**TO DO**
Give back an exact copy of the lines from the start of the material through the line bearing "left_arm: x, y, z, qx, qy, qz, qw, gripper". Include both ends and nothing else.

---

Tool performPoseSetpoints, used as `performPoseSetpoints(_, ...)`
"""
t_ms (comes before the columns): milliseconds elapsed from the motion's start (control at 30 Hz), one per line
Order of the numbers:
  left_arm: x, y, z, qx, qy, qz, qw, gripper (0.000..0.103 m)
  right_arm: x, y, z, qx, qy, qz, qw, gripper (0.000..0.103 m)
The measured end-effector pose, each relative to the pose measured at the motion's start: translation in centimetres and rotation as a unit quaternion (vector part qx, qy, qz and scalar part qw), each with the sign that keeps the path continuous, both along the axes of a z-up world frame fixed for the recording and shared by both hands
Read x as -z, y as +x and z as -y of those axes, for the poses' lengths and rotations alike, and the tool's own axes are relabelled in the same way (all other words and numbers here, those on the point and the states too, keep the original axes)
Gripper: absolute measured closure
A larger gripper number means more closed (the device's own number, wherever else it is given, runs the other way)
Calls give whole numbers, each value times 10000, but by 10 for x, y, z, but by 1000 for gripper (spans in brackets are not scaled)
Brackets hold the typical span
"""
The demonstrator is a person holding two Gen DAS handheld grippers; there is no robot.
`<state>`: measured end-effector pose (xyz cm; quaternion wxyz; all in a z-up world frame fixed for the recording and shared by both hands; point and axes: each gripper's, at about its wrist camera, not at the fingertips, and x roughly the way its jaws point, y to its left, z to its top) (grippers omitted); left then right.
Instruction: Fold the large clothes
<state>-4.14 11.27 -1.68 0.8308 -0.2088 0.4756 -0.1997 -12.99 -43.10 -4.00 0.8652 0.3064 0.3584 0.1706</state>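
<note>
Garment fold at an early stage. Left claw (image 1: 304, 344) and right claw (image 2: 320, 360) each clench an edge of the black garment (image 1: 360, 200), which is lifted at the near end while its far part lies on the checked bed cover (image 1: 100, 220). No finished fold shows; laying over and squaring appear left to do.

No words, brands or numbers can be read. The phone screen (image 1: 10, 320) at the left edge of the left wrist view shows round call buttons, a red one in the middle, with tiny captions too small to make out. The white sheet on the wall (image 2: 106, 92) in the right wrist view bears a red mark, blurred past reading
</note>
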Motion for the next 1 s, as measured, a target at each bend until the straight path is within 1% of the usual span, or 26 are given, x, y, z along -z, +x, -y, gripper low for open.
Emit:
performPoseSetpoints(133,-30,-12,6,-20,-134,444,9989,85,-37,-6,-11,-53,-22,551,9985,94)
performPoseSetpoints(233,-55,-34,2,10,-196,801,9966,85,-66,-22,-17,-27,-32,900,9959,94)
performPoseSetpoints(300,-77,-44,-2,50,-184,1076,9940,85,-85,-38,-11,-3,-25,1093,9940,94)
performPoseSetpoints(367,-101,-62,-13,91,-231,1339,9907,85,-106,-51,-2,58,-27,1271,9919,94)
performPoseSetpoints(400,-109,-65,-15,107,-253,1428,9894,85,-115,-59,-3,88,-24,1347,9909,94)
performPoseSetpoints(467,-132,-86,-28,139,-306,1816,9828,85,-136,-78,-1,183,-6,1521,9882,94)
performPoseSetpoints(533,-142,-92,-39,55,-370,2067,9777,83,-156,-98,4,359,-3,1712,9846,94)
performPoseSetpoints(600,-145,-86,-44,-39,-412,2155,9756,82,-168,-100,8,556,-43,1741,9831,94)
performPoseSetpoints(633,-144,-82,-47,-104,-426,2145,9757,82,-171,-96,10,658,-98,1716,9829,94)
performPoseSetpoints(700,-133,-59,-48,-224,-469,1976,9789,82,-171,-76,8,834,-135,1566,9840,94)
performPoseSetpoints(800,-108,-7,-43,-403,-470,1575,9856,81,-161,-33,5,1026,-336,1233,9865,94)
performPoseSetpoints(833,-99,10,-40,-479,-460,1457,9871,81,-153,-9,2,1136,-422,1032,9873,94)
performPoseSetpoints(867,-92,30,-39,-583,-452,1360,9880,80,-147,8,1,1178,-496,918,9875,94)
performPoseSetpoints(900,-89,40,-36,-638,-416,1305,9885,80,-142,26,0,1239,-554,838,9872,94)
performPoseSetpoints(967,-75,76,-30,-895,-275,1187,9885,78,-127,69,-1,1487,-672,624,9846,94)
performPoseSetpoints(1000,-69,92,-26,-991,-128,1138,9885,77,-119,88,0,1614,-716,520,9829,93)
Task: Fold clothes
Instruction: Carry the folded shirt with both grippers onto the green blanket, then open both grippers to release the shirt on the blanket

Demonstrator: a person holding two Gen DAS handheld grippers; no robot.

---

**SOLUTION TO THIS TASK**
Tool performPoseSetpoints, used as `performPoseSetpoints(_, ...)`
"""
t_ms (comes before the columns): milliseconds elapsed from the motion's start (control at 30 Hz), one per line
Order of the numbers:
  left_arm: x, y, z, qx, qy, qz, qw, gripper (0.000..0.103 m)

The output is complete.